Leading and listening with curiosity

I first learned the power of a question during my time working with youth. I was taught that the best teachers don’t provide answers to questions, but instead pose more questions, and approach teaching as learners, not as experts.

In practice, I found these values extremely challenging to step into. After all, we’ve been taught that teachers are the experts with all of the answers and that students are “a blank slate”, waiting to be filled with the expert’s knowledge. But this instinct and belief deprives students of tapping into their inherent knowledge and intelligence, leaving them with educational experiences that are at best transactional and at worst dehumanizing.

Whether it’s because of positional differences, age gaps, or diverging experiences, in most supervisorial relationships there are dynamics of power and paternalism at play that are similar to that between student and teacher. These are not truths that we should turn away from, but things we can name, examine, and build practices to shift away from. Much like an effective teacher, when a supervisor examines their own instinct to be an “expert” and instead offers space for critical thinking and curiosity, mutual perspectives are affirmed and knowledge grows in depth. 

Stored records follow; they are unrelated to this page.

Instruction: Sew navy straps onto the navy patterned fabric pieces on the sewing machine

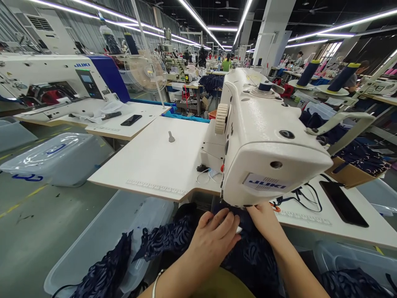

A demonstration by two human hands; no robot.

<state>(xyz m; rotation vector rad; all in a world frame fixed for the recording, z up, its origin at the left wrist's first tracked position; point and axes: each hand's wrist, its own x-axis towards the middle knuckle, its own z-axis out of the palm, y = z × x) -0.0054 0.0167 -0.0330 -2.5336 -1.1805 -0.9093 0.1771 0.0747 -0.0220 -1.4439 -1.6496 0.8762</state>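
Note:
Under the head of a white JUKI sewing machine [263, 136], dark navy patterned fabric [252, 256] hangs down towards my lap. My left hand [215, 231] is at the needle area, its bent fingers closed on the fabric; a small white piece shows by the fingertips. To the right, my right hand [265, 219] reaches in beneath the machine head at the fabric's other side. The head hides most of its fingers, so their grip does not show. Another stretch of the navy fabric [170, 236] trails left of my left hand.
A clear plastic bin [80, 248] with navy pieces stands below left. On the white table [161, 153] lies a grey key-shaped piece [171, 137]. A black phone [343, 203] and dark straps [305, 198] lie right. Another JUKI machine [46, 78] stands left.

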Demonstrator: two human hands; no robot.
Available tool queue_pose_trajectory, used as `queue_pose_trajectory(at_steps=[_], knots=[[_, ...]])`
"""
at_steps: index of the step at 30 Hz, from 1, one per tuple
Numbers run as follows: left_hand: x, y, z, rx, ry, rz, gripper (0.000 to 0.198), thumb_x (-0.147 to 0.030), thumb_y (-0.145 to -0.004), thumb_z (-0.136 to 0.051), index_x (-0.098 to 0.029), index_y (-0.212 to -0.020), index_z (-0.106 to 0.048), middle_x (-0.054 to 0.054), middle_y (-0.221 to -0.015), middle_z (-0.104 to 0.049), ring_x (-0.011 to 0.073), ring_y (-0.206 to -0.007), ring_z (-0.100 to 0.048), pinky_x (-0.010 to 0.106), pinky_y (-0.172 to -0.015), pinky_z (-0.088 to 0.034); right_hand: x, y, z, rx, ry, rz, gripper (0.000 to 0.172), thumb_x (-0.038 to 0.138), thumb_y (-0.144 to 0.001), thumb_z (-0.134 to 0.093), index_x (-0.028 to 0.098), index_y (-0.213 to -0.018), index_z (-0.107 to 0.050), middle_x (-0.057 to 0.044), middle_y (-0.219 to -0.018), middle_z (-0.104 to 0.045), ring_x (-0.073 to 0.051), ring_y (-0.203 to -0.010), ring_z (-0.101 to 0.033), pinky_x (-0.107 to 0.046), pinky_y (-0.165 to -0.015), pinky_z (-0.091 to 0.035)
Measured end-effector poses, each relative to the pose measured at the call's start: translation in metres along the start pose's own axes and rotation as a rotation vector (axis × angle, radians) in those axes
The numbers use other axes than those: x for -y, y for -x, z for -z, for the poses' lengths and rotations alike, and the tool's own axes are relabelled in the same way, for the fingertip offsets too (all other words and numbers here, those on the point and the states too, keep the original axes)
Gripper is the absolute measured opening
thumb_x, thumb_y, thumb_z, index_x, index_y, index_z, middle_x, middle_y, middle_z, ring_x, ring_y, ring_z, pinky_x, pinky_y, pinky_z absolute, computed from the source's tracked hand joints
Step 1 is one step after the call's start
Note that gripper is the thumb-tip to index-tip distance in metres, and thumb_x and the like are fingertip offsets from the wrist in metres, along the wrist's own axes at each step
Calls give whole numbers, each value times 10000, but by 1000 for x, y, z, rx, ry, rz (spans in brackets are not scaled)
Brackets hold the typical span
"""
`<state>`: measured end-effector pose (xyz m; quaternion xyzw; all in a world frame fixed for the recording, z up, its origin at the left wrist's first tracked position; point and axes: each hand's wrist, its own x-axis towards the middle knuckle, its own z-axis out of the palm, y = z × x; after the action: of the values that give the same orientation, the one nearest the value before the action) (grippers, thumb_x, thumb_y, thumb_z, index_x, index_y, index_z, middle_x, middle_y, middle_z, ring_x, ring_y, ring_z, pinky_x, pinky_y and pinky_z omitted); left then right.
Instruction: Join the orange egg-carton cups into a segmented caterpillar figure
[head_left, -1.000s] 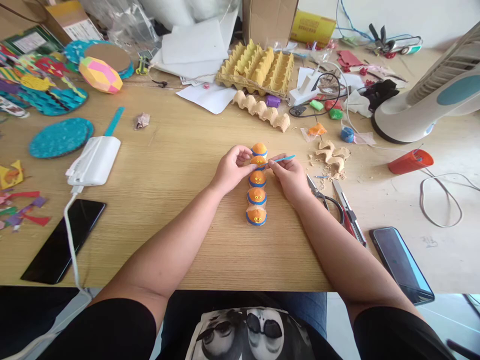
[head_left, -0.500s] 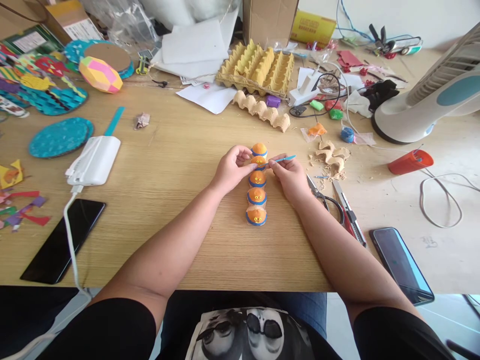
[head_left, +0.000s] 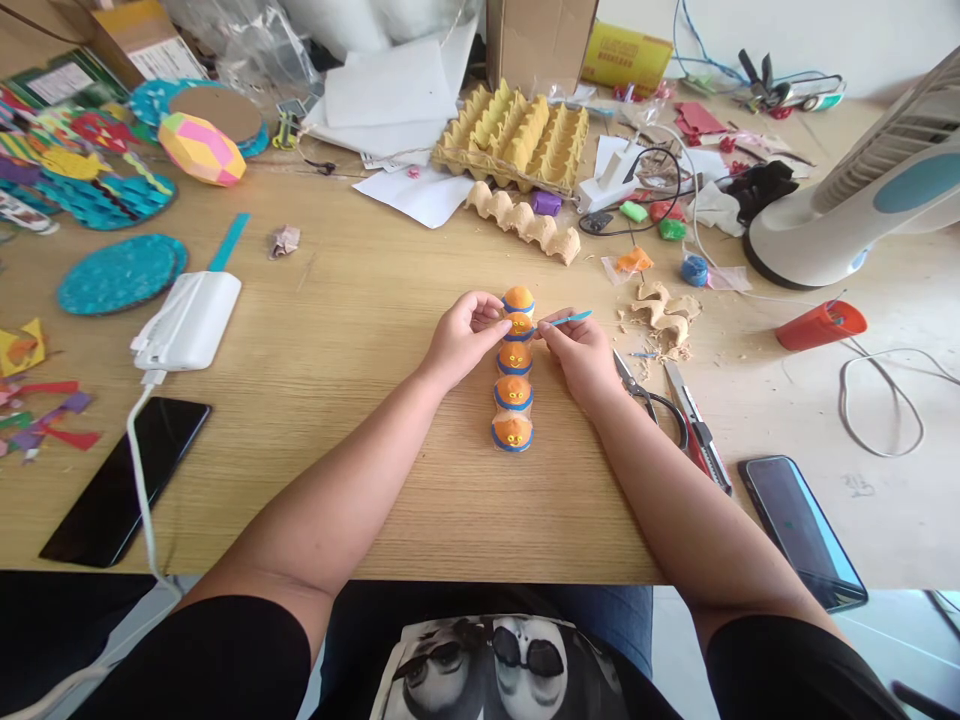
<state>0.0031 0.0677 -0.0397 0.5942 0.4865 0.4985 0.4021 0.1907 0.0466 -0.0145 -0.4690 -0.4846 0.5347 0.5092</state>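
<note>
A strip of egg-carton cups (head_left: 514,391) runs away from me down the middle of the table. Its humps are covered in orange clay with blue rims, and most carry small yellow faces. My left hand (head_left: 466,338) grips the strip's far end from the left, thumb by the second cup and fingertips at the farthest one, which has no face. Pinched in my right hand (head_left: 576,350) is a thin blue modelling tool (head_left: 574,318), its tip close to the right side of the second cup.
Scissors (head_left: 651,398), a utility knife (head_left: 699,428) and a phone (head_left: 804,530) lie right of my right arm. Carton scraps (head_left: 666,312), clay lumps and a red cup (head_left: 821,325) are farther right. A yellow egg tray (head_left: 514,140) stands behind; a power bank (head_left: 196,318) is left.
My left thumb has drawn back slightly from the second cup, and the tool's tip has shifted a little to the right off its face. The strip stays in place.
</note>
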Motion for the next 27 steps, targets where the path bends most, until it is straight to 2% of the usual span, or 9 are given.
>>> queue_pose_trajectory(at_steps=[10,19,23,27], knots=[[-3,0,0,1,4,3,229,-250,-802,-757,-206,-996,-643,11,-946,-647,143,-884,-614,272,-828,-506,-2,-2,1,6,85,9,309,484,-803,-750,216,-839,-600,-10,-723,-626,-153,-685,-553,-270,-556,-382],[-2,1,0,32,6,2,278,-241,-842,-699,-213,-1118,-708,42,-1056,-695,160,-964,-641,288,-868,-516,-2,-1,1,0,30,5,276,434,-787,-766,208,-821,-610,-23,-767,-668,-143,-686,-559,-258,-547,-390],[-3,1,0,48,-1,-19,269,-257,-849,-699,-212,-1111,-739,70,-1144,-711,188,-1036,-658,315,-916,-529,-3,-2,1,4,69,-3,281,456,-797,-753,212,-823,-618,-25,-760,-672,-148,-683,-559,-255,-534,-380],[-3,2,0,62,-15,-44,242,-273,-861,-696,-211,-1087,-759,72,-1137,-717,188,-1024,-674,321,-921,-541,-1,-1,1,0,89,1,299,474,-806,-762,216,-813,-610,-16,-715,-639,-152,-678,-560,-262,-537,-386]])
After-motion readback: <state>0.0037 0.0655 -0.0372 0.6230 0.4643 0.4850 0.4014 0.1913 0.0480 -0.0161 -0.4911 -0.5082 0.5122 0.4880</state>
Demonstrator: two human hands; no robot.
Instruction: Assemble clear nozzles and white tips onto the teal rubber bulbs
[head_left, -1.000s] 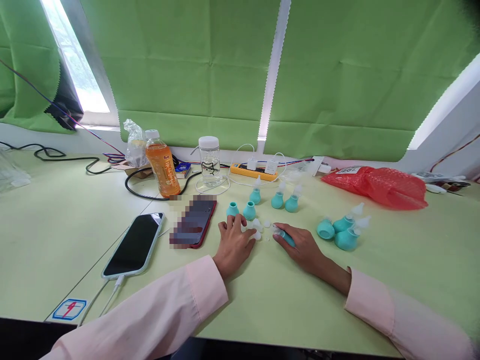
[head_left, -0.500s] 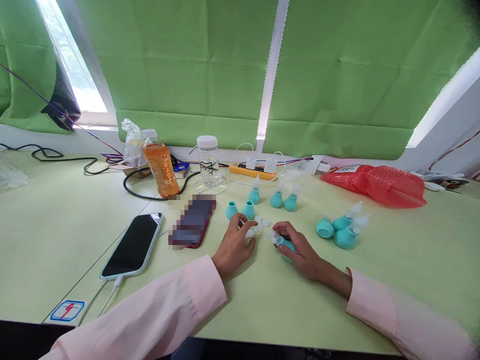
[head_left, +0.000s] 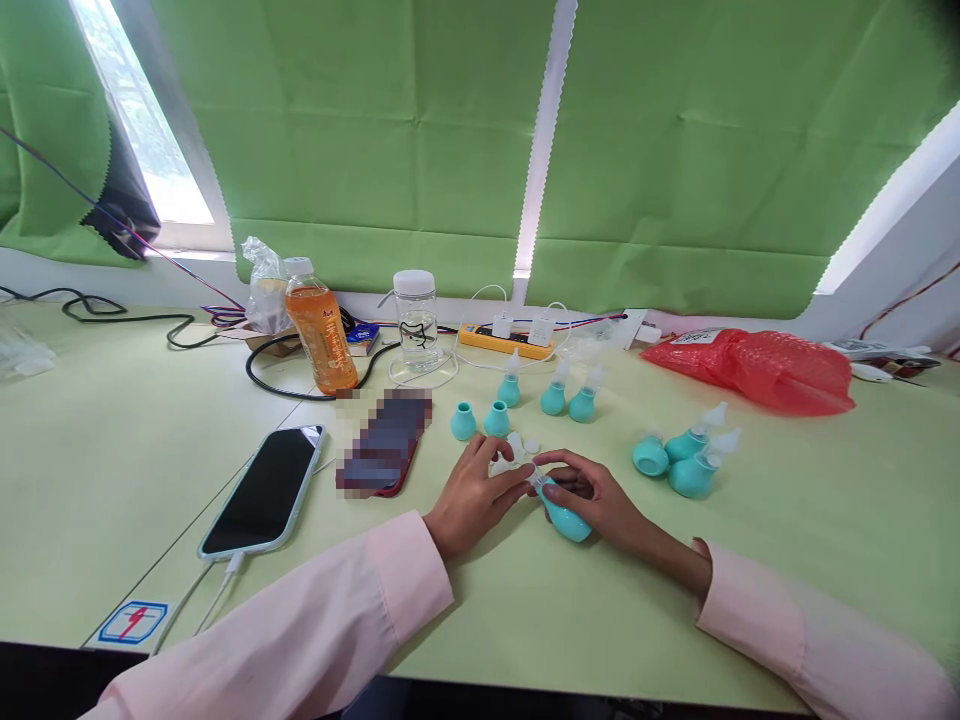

We work for organizations that proudly claim to believe in the beauty of diversity and have mission statements that seek to change the world we live in for the better, but these beautiful ideas cannot just live on our websites—they have to come alive in our relationships with one another. When we honor individuality, challenge the roles of “expert” and “student”, and trust that our challenges and failures will be met with curiosity and opportunities for critical thought, new worlds become possible.

Big shout out to all of my practice partners and students—you are my greatest teachers. 

Hana Lee is a project director at CompassPoint.